She may have changed her mind on things in the past.

Scary, right? I sound like I’m being facetious, but I’m not. An argument I had to read with my own two eyes on this godforsaken hellsite was that since Warren became a Democrat around the time Clinton signed Don’t Ask Don’t Tell, she sekritly hated gay people and might still be a corporate sellout, so on and etcetera. (And don’t even get me STARTED on the fact that DADT, coming a few years after the height of the AIDS crisis where it was considered God’s Judgment of the Icky Gays, was the best Clinton could realistically hope to achieve, but this smacks of White Gay Syndrome anyway and that is a whole other kettle of fish.) Bernie has always demonstrably been a democratic socialist, and: good for him. I’m serious. But because there’s the chance that Warren might not have thought exactly as she does now at any point in her life, the hysterical and paranoid left-wing elements don’t trust that she might not still secretly do so. (Zomgz!) It’s the same element that’s feeding cancel culture and “wokeness.” Nobody can be allowed to have shifted or grown in their opinions or, like a functional, thoughtful, non-insane adult, changed their beliefs when presented with compelling evidence to the contrary. To the ideological hordes, any hint of uncertainty or past failure to completely toe the line is tantamount to heresy. Any evidence of any other belief except The Correct One means that this person is functionally as bad as Trump. And frankly, it’s only the Sanders supporters who, just as in 2016, are threatening to withhold their vote in the general election if their preferred candidate doesn’t win the primary, and indeed seem weirdly proud about it.

OK, boomer Bernie or Buster.

Here’s the thing, the thing, the thing: there is never going to be an American president free of the deeply toxic elements of American ideology. There just won’t be. This country has been built how it has for 250 years, and it’s not gonna change. You are never going to have, at least not in the current system, some dream candidate who gets up there and parrots the left-wing talking points and attacks American imperialism, exceptionalism, ravaging global capitalism, military and oil addiction, etc. They want to be elected as leader of a country that has deeply internalized and taken these things to heart for its entire existence, and most of them believe it to some degree themselves. So this groupthink white liberal mentality where the only acceptable candidate is this Perfect Non-Problematic robot who has only ever had one belief their entire lives and has never ever wavered in their devotion to doctrine has really gotten bad. The Democratic Party would be considered… maybe center/mild left in most other developed countries. It’s not even really left-wing by general standards, and Sanders and Warren are the only two candidates for the nomination who are even willing to go there and explicitly put out policy proposals that challenge the systematic structure of power, oppression, and exploitation of the late-stage capitalist 21st century. Warren has the billionaires fussed, and instead of backing down, she’s doubling down. That’s part of why they’re so scared of her. (And also misogyny, because the world is depressing like that.) She is going head-on after picking a fight with some of the worst people on the planet, who are actively killing the rest of us, and I don’t know about you, but I like that.

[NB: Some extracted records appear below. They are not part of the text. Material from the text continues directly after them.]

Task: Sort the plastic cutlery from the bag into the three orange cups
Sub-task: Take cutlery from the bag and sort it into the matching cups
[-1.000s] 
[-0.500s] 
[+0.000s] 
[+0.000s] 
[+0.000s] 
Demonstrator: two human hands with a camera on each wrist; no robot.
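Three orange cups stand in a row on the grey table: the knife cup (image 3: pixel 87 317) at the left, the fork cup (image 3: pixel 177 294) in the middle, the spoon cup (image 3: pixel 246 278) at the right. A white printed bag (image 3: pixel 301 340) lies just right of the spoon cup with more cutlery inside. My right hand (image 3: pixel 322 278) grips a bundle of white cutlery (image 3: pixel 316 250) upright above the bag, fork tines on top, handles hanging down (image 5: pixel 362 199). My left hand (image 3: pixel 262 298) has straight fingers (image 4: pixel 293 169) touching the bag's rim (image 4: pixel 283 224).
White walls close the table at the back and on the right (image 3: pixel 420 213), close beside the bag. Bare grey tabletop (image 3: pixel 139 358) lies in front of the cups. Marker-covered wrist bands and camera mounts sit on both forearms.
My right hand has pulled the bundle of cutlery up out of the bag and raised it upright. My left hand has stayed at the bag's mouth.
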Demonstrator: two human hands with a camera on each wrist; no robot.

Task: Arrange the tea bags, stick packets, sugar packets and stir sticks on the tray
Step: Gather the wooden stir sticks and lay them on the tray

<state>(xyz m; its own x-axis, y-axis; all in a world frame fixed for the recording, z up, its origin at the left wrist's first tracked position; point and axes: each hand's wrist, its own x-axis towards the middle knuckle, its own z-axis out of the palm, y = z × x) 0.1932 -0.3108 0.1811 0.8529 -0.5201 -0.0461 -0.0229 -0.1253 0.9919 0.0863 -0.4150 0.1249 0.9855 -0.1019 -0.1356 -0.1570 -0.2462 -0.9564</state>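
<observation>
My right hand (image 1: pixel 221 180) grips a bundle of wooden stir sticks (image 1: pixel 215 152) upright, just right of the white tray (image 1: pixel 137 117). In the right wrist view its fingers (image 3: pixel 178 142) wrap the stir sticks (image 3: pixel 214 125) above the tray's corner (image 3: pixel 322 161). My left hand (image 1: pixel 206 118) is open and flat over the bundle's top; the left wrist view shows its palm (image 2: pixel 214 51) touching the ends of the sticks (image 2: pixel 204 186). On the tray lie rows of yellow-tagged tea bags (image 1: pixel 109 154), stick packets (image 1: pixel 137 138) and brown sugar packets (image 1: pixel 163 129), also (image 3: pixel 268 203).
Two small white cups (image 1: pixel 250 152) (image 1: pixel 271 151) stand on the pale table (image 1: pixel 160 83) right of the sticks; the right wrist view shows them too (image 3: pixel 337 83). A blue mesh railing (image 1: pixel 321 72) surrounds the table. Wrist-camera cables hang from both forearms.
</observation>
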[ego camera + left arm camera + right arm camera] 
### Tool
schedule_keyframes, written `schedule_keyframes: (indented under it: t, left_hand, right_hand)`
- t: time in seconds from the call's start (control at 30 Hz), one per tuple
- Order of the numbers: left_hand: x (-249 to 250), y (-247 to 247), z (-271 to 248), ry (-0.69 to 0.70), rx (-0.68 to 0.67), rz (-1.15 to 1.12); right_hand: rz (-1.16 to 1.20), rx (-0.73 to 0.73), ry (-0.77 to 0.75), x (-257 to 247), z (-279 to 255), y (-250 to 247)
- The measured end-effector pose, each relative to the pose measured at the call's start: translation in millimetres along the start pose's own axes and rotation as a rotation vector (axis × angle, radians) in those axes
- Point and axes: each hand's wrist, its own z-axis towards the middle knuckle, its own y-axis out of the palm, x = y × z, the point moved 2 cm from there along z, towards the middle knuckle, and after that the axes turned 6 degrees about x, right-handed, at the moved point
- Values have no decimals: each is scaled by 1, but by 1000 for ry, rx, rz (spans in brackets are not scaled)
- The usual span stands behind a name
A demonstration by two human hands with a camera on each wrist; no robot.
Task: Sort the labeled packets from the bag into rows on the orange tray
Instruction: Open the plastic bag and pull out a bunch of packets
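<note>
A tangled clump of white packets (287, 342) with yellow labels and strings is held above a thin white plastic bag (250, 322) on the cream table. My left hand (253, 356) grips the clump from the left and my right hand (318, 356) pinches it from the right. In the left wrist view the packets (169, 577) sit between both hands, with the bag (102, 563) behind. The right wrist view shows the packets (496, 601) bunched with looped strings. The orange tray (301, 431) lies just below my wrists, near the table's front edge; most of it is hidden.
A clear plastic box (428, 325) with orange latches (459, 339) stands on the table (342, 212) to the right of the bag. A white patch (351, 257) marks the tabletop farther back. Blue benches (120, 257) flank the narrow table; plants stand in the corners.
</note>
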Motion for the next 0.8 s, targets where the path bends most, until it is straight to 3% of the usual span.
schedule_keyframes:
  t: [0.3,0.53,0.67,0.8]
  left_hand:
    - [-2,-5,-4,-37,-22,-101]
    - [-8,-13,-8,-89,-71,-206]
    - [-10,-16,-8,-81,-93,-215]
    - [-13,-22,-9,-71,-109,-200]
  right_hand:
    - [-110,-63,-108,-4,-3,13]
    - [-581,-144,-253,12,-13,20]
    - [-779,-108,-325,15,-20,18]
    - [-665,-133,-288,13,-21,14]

Of course: none of this will mean squat if she (or the eventual Democratic winner, who I will vote for regardless of who it is, but as you can probably tell, she’s my ride or die) don’t a) win the White House and then do as they promised on the campaign trail, and b) don’t have a Democratic House and Senate willing to have a backbone and pass the laws. Even Nancy Pelosi, much as she’s otherwise a badass, held off on opening a formal impeachment inquiry into Trump for months out of fear it would benefit him, until the Ukraine thing fell into everyone’s laps. The Democrats are really horrible at sticking together and voting the party line the way Republicans do consistently, because Democrats are big-tent people who like to think of themselves as accepting and tolerant of other views and unwilling to force their members’ hands. The Republicans have no such qualms (and indeed, judging by their enabling of Trump, have no qualms at all). 

The modern American Republican party has become a vehicle for no-holds-barred power for rich white men at the expense of absolutely everything and everyone else, and if your rationale is that you can’t vote for the person opposing Donald Goddamn Trump is that you’re just not vibing with them on the language of that one policy proposal… well, I’m glad that you, White Middle Class Liberal, feel relatively safe that the consequences of that decision won’t affect you personally. Even if we’re due to be out of the Paris Climate Accords one day after the 2020 election, and the issue of climate change now has the most visibility it’s ever had after years of big-business, Republican-led efforts to deny and discredit the science, hey, Secret Corporate Shill, am I right? Can’t trust ‘er. Let’s go have a craft beer.

As has been said before: vote as far left as you want in the primary. Vote your ideology, vote whatever candidate you want, because the only way to make actual, real-world change is to do that. The huge, embedded, all-consuming and horrible system in which we operate is not just going to suddenly be run by fairy dust and happy thoughts overnight. Select candidates that reflect your values exactly, be as picky and ideologically militant as you want. That’s the time to do that! Then when it comes to the general election:

America is a two-party system. It sucks, but that’s the case. Third-party votes, or refraining from voting because “it doesn’t matter” are functionally useless at best and actively harmful at worst.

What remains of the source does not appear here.